All Funked Out
Sometimes things end because they’re supposed to end, because their time has spent itself and drawn to a close. This seemed to be the case with Luscious Jackson, the New York-based indie-funk band that formed in 1991, naming themselves after former Philadelphia 76ers player Lucious Jackson. They had a good go of things in the ‘90s, releasing three albums after being the first band signed to the Beastie Boys’ label (a plus of having the Beasties’ former drummer Kate Schellenbach join the band). Then keyboardist Vivian Trimble left in 1998, and though the band continued until 2000, they eventually broke up. But in 2011, Luscious Jackson announced they were getting the band back together and they’d be releasing their fourth studio album, their first in fourteen years, since 1999’s Electric Honey.

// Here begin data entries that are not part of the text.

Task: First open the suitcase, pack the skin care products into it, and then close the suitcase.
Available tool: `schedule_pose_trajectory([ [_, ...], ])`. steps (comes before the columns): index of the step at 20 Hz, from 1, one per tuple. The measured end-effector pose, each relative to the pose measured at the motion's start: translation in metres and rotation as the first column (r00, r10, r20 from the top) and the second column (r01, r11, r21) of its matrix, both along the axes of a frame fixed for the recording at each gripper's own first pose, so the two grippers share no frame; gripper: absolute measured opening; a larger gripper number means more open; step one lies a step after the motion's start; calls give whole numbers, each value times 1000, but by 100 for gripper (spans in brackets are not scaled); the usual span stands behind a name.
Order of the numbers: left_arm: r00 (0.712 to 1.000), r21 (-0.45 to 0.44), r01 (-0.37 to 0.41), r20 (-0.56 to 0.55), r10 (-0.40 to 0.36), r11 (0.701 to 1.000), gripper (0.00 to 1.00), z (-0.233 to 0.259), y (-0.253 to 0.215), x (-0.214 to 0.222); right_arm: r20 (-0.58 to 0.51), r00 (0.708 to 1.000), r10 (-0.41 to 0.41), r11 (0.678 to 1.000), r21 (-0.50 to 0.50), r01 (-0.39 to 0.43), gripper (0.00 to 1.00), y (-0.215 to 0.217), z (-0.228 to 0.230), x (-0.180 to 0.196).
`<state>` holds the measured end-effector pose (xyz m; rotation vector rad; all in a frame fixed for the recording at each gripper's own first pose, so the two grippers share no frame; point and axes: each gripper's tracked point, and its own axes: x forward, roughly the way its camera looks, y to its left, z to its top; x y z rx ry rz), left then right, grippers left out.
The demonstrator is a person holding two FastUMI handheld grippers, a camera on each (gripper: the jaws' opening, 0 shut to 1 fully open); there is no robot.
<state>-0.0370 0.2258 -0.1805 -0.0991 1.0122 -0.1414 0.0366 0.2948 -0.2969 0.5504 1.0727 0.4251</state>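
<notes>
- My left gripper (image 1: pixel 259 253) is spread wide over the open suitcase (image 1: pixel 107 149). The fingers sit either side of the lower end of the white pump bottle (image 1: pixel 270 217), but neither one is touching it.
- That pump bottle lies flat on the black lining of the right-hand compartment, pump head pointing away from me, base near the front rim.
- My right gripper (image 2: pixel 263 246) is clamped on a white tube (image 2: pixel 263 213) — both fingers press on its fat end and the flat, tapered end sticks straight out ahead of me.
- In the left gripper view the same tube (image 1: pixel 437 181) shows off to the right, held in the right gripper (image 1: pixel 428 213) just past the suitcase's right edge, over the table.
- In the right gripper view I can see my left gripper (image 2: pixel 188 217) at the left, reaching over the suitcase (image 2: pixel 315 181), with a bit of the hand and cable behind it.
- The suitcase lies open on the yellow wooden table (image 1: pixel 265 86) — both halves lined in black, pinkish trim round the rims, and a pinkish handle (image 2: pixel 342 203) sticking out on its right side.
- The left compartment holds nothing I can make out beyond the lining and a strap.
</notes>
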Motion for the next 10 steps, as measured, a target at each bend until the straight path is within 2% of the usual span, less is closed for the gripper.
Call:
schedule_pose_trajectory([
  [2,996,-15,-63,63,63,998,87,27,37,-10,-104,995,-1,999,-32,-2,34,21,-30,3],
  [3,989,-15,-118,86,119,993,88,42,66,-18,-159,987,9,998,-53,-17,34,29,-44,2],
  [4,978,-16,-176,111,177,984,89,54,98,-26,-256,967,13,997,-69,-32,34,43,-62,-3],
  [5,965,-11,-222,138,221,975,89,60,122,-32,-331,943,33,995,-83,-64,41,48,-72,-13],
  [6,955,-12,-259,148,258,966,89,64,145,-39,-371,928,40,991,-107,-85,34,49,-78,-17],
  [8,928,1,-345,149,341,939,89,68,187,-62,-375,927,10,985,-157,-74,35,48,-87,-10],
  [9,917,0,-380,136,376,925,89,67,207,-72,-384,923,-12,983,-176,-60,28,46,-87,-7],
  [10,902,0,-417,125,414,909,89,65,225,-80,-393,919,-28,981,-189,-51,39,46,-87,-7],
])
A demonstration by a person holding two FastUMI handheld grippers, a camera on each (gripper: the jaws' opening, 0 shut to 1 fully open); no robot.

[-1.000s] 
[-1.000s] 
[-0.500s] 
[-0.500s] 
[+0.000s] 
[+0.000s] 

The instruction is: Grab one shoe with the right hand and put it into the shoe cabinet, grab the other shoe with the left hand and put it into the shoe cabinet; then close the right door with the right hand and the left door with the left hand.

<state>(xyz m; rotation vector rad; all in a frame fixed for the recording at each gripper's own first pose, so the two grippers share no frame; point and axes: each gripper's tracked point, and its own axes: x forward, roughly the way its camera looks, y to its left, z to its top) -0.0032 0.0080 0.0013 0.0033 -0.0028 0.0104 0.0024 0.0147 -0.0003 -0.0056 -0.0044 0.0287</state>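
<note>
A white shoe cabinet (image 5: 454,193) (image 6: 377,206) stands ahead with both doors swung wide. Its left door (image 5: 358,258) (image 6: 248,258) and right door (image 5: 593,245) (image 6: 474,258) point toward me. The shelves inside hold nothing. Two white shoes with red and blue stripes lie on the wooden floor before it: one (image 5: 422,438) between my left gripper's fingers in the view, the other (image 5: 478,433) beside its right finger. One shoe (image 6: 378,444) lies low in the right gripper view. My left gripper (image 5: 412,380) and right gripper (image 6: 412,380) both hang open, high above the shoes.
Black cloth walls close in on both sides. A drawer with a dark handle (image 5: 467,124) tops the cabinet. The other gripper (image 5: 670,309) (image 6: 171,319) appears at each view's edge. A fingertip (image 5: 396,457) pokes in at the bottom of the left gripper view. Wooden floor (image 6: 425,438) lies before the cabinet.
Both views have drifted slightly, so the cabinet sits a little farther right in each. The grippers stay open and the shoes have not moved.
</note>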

The band looked to the crowdfunding venue PledgeMusic, a venture similar to Kickstarter, to support Magic Hour. After such a hiatus, one might expect Luscious Jackson to come back with a new aesthetic, a new sound for a new decade and a changed musical landscape. But Magic Hour seems more like a continuation of the smooth but unremarkable Electric Honey. There are plenty of hooky, catchy tracks—the album begins with the upbeat but uninteresting “Are You Ready?”, where reverb-drenched, staticky guitars scramble over upbeat percussion, accompanied by vocals that can only be called, well, “luscious,” from bassist Jill Cunniff and guitarist Gabby Glaser. Much of the record falls in this limbo space between slightly funky dance music and calculated pop, just catchy enough to warrant your attention but lacking in originality and engagement, like the percussive, confident “Show Us What You Got” or “Love is Alive,” with its slick drums and bubbling synths. Songs like “So Rock On” (with a contribution from Beastie Boy Adam Horovitz) and “Aaw Turn It Up!” sound somewhat fun and adopt a kind of bad-ass attitude, but they don’t have the same kind of verve and boldness of other female artists like MIA or Santigold. “Frequency” honestly sounds like something you’d hear from a Disney movie about an “edgy” young female singer, and the dancey “#1 Bum,” a paean to a particularly nice posterior, tries a little too hard to sound gritty (“Your jeans fit nice / What’s your price?”).
On “We Go Back,” Cunniff and Glaser sing, “We go back but we can’t go back / But we can go on.” It seems that Luscious Jackson still need to go on, to move forward with their sound. There are moments of promise, like in the bridge on “Aaw Turn It Up!”, where there are horns and an excellent vocal harmony section. Luscious Jackson might want to embrace their “luscious” funky side and forget about crowd-pleasing pop this time around.